Could you copy every line of the data that contains the word "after"?

+++++

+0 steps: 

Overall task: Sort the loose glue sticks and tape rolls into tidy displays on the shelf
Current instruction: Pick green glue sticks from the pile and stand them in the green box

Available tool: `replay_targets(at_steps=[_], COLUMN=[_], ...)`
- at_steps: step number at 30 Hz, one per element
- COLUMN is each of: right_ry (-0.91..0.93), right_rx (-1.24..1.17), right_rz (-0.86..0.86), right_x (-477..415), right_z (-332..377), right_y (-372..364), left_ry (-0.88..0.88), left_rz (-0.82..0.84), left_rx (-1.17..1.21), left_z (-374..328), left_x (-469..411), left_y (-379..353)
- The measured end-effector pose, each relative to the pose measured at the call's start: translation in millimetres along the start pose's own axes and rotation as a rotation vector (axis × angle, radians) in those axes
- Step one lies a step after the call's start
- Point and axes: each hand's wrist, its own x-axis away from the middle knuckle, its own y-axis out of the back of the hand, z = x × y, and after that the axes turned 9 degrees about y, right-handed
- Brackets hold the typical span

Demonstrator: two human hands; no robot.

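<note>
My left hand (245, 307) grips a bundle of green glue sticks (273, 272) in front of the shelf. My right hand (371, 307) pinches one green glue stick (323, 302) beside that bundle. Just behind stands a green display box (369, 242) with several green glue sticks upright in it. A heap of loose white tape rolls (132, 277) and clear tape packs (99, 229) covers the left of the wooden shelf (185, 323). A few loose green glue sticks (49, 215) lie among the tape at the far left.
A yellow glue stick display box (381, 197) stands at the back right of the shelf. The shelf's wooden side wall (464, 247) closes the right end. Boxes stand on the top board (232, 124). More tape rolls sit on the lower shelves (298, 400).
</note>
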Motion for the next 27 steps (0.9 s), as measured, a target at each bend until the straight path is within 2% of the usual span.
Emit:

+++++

* Response *
- Step one lies a step after the call's start
- Point and axes: each hand's wrist, its own x-axis away from the middle knuckle, its own y-axis out of the back of the hand, z = x × y, and after that the axes turned 9 degrees about y, right-handed

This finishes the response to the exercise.